Work order:
Leave the pictures out. Return all other data exactly.
[Dataset content]
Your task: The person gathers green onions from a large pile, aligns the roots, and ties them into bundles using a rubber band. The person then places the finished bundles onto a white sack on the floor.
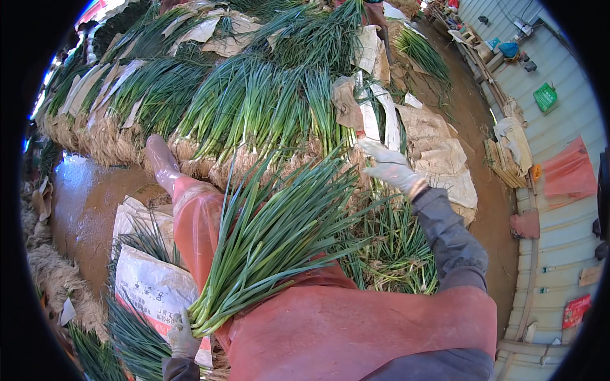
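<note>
My left hand (183, 339), in a pale work glove, grips the base of a large bundle of green onions (281, 228). The long leaves fan up and to the right across my lap, over a red waterproof apron (362, 328). My right hand (391, 166), also gloved, is held out past the leaf tips with its fingers apart and nothing seen in them. Just beyond it, root ends and a brown sack piece (347, 102) lie at the end of a row of onions (257, 105). Loose onions and trimmings (395, 252) lie below my right forearm.
White woven sacks (152, 276) and more onions lie at my left. Sacking (436, 147) covers a heap edge at right. My booted leg (164, 164) stretches onto wet brown ground (95, 200). Another person's leg (379, 24) stands at the far end. A corrugated wall (562, 238) bounds the right.
</note>
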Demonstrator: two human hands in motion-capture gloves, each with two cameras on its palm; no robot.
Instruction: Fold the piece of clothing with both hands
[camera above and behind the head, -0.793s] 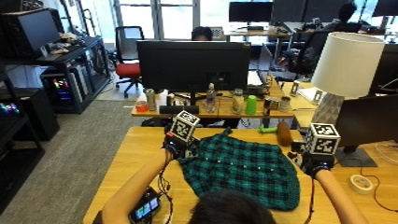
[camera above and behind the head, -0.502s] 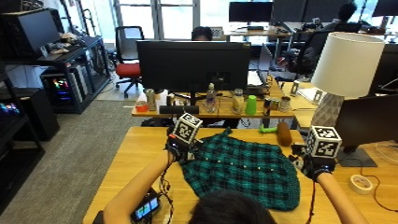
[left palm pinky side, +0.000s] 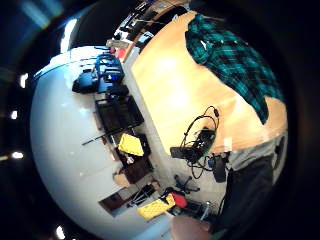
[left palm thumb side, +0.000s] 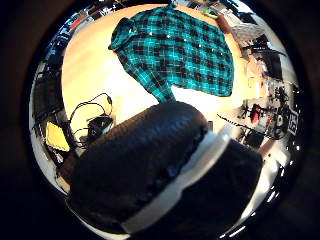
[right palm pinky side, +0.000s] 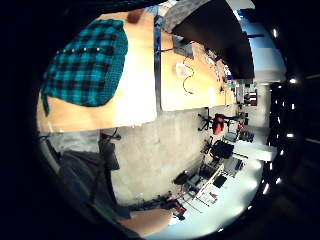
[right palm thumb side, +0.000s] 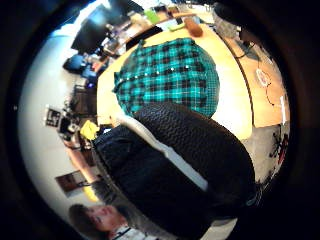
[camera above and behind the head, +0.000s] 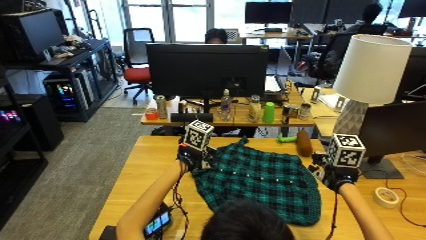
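Two gloved hands hover at the shirt's (camera above and behind the head: 263, 182) sides, left hand (camera above and behind the head: 190, 157) mid-frame, right hand (camera above and behind the head: 333, 175) at right; finger state can't be told. Shirt lies flat on the desk (camera above and behind the head: 143, 165).

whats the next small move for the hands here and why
Probably lower both hands onto the shirt's side edges and grip them. The left hand and right hand hover at either side, apparently holding nothing, and the shirt lies spread flat and unfolded on the table.

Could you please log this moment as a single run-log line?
shirt: spread on table, unfolded | left hand: above its left edge | right hand: above its right edge | contact: unclear
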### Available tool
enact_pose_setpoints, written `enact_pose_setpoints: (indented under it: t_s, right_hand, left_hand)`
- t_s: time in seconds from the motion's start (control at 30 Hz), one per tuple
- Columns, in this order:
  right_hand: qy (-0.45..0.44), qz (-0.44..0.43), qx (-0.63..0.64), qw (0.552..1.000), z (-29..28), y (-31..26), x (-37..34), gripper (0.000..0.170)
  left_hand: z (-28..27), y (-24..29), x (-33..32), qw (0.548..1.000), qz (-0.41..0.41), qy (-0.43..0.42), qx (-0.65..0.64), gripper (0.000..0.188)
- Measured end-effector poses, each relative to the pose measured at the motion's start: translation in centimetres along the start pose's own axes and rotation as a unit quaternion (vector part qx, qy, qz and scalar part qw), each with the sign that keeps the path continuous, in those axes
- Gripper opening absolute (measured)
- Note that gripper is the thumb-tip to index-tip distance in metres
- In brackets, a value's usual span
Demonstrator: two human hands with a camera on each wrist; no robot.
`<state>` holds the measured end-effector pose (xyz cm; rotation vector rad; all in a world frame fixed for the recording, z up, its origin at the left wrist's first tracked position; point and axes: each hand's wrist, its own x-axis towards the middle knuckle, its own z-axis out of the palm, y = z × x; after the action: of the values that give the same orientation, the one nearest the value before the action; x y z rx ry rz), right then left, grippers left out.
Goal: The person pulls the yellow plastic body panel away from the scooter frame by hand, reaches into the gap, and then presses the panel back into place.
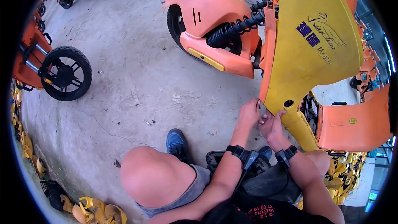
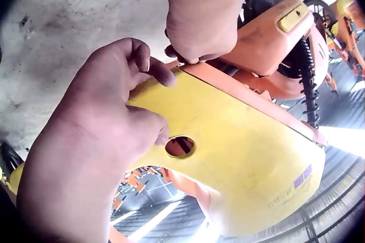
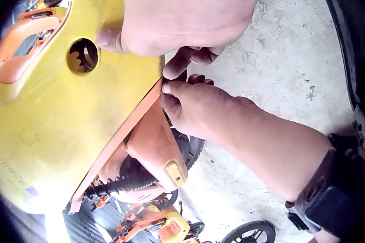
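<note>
A large yellow scooter body panel [image 1: 317, 45] with lettering and a round hole leans before me, an orange strip [image 1: 269, 54] along its edge. My left hand [image 1: 249, 114] pinches the strip at the panel's lower corner; its fingertips are bunched there in the right wrist view. Beside it is my right hand [image 1: 271, 127], thumb resting on the yellow face near the hole [image 3: 83, 55], other fingers loosely bent by that corner. In the left wrist view, the right hand [image 2: 108, 94] lies left of the hole and the left hand [image 2: 199, 32] comes from above.
Behind the panel, a black coil-spring shock absorber [image 1: 236, 28] joins an orange scooter rear [image 1: 215, 20]. Another scooter's front wheel [image 1: 65, 74] stands at left. An orange scooter part [image 1: 354, 120] is at right. Loose yellow parts [image 1: 99, 211] line the concrete floor [image 1: 137, 95] at lower left.
</note>
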<state>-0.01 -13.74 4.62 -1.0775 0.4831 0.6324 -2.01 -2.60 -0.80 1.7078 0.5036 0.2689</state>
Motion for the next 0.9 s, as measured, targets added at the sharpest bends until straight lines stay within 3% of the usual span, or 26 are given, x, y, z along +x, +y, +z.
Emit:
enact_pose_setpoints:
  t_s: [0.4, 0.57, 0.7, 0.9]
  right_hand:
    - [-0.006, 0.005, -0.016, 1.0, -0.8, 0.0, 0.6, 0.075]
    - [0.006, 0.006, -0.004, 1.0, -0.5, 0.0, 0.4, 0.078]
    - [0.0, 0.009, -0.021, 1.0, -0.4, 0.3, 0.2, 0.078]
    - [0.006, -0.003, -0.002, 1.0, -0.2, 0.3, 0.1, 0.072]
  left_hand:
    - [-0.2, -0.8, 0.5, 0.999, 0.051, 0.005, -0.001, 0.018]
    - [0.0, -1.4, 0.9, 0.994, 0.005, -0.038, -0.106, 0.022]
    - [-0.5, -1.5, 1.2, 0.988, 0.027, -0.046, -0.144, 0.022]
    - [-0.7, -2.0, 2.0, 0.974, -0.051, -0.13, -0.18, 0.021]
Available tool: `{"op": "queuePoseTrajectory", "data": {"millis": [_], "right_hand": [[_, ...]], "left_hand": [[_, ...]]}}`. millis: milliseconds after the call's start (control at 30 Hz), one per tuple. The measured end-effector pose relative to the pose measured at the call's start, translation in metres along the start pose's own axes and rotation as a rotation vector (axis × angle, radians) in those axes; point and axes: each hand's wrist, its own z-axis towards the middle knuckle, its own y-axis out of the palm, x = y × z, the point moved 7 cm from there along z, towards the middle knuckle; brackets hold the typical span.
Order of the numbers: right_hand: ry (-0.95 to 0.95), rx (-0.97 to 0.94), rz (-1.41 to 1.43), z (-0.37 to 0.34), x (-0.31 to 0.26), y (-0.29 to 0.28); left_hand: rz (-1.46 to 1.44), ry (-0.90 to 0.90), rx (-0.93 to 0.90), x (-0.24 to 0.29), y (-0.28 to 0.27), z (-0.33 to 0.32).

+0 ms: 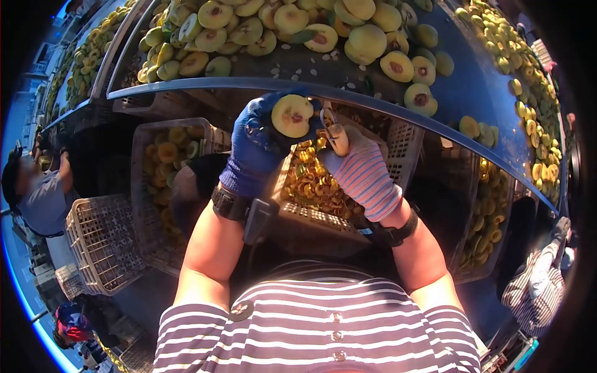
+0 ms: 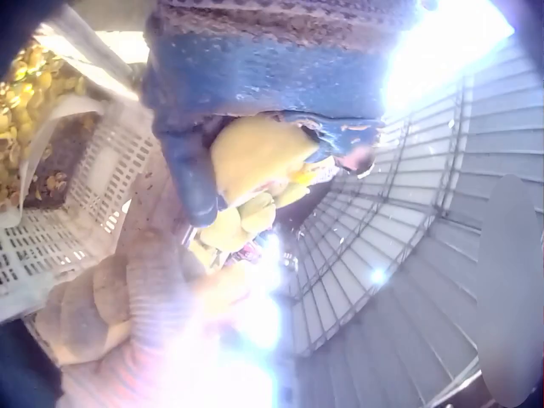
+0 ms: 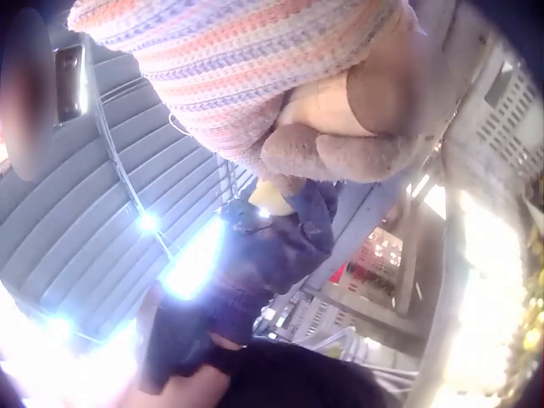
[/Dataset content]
Solution to this problem:
Your task: The person gathers green onions from a large pile, aligns the roots, and ties them into bundles using a rubber band. The person then places the finished bundles onto a white sack on the floor.
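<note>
My left hand (183, 339), in a pale work glove, grips the base of a large bundle of green onions (281, 228). The long leaves fan up and to the right across my lap, over a red waterproof apron (362, 328). My right hand (391, 166), also gloved, is held out past the leaf tips with its fingers apart and nothing seen in them. Just beyond it, root ends and a brown sack piece (347, 102) lie at the end of a row of onions (257, 105). Loose onions and trimmings (395, 252) lie below my right forearm.
White woven sacks (152, 276) and more onions lie at my left. Sacking (436, 147) covers a heap edge at right. My booted leg (164, 164) stretches onto wet brown ground (95, 200). Another person's leg (379, 24) stands at the far end. A corrugated wall (562, 238) bounds the right.
</note>
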Demonstrator: two human hands in motion-capture gloves, each with two cameras on its palm; no robot.
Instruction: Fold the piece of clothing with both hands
[camera above and behind the head, -0.793s] 
[camera above and behind the head, -0.502s] 
[left palm pinky side, +0.000s] 
[left palm thumb side, +0.000s] 
[right palm pinky side, +0.000s] 
[right palm thumb side, +0.000s] 
[camera above and behind the head, +0.000s] 
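Two gloved hands hover at the shirt's (camera above and behind the head: 263, 182) sides, left hand (camera above and behind the head: 190, 157) mid-frame, right hand (camera above and behind the head: 333, 175) at right; finger state can't be told. Shirt lies flat on the desk (camera above and behind the head: 143, 165).

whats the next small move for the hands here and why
Probably lower both hands onto the shirt's side edges and grip them. The left hand and right hand hover at either side, apparently holding nothing, and the shirt lies spread flat and unfolded on the table.

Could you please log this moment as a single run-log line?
shirt: spread on table, unfolded | left hand: above its left edge | right hand: above its right edge | contact: unclear
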### Available tool
enact_pose_setpoints, written `enact_pose_setpoints: (indented under it: t_s, right_hand, left_hand)`
- t_s: time in seconds from the motion's start (control at 30 Hz), one per tuple
- Columns, in this order:
  right_hand: qy (-0.45..0.44), qz (-0.44..0.43), qx (-0.63..0.64), qw (0.552..1.000), z (-29..28), y (-31..26), x (-37..34), gripper (0.000..0.170)
  left_hand: z (-28..27), y (-24..29), x (-33..32), qw (0.548..1.000), qz (-0.41..0.41), qy (-0.43..0.42), qx (-0.65..0.64), gripper (0.000..0.188)
- Measured end-effector poses, each relative to the pose measured at the motion's start: translation in centimetres along the start pose's own axes and rotation as a unit quaternion (vector part qx, qy, qz and scalar part qw), each with the sign that keeps the path continuous, in those axes
- Gripper opening absolute (measured)
- Note that gripper is the thumb-tip to index-tip distance in metres
- In brackets, a value's usual span
Demonstrator: two human hands with a camera on each wrist; no robot.
`<state>` holds the measured end-effector pose (xyz cm; rotation vector rad; all in a world frame fixed for the recording, z up, its origin at the left wrist's first tracked position; point and axes: each hand's wrist, its own x-axis towards the middle knuckle, its own z-axis out of the palm, y = z × x; after the action: of the values that give the same orientation, the one nearest the value before the action; x y z rx ry rz), right then left, grippers left out.
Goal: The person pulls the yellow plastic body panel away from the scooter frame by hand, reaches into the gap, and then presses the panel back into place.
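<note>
A large yellow scooter body panel [image 1: 317, 45] with lettering and a round hole leans before me, an orange strip [image 1: 269, 54] along its edge. My left hand [image 1: 249, 114] pinches the strip at the panel's lower corner; its fingertips are bunched there in the right wrist view. Beside it is my right hand [image 1: 271, 127], thumb resting on the yellow face near the hole [image 3: 83, 55], other fingers loosely bent by that corner. In the left wrist view, the right hand [image 2: 108, 94] lies left of the hole and the left hand [image 2: 199, 32] comes from above.
Behind the panel, a black coil-spring shock absorber [image 1: 236, 28] joins an orange scooter rear [image 1: 215, 20]. Another scooter's front wheel [image 1: 65, 74] stands at left. An orange scooter part [image 1: 354, 120] is at right. Loose yellow parts [image 1: 99, 211] line the concrete floor [image 1: 137, 95] at lower left.
</note>
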<state>-0.01 -13.74 4.62 -1.0775 0.4831 0.6324 -2.01 -2.60 -0.80 1.7078 0.5036 0.2689</state>
Motion for the next 0.9 s, as measured, targets added at the sharpest bends until straight lines stay within 3% of the usual span, or 26 are given, x, y, z along +x, +y, +z.
Emit:
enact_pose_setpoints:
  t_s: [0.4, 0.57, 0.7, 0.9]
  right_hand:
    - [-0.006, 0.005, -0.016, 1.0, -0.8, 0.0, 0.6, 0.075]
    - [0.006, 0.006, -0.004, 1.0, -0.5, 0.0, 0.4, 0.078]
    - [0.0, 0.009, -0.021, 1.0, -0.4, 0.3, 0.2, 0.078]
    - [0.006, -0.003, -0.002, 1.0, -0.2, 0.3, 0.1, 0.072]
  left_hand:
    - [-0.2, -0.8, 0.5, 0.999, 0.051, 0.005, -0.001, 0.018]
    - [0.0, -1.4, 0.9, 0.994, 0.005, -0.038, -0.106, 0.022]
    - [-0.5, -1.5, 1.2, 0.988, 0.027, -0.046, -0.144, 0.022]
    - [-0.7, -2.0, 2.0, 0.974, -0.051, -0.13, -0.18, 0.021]
Available tool: `{"op": "queuePoseTrajectory", "data": {"millis": [_], "right_hand": [[_, ...]], "left_hand": [[_, ...]]}}`. millis: milliseconds after the call's start (control at 30 Hz), one per tuple. The measured end-effector pose relative to the pose measured at the call's start, translation in metres along the start pose's own axes and rotation as a rotation vector (axis × angle, radians) in those axes; point and axes: each hand's wrist, its own z-axis towards the middle knuckle, its own y-axis out of the palm, x = y × z, the point moved 7 cm from there along z, towards the middle knuckle; brackets hold the typical span.
Order of the numbers: right_hand: ry (-0.95 to 0.95), rx (-0.97 to 0.94), rz (-1.41 to 1.43), z (-0.37 to 0.34), x (-0.31 to 0.26), y (-0.29 to 0.28); left_hand: rz (-1.46 to 1.44), ry (-0.90 to 0.90), rx (-0.93 to 0.90), x (-0.24 to 0.29), y (-0.28 to 0.27), z (-0.33 to 0.32).

+0 ms: 
+0 ms: 
+0 ms: 

What appears above is the complete answer to the exercise.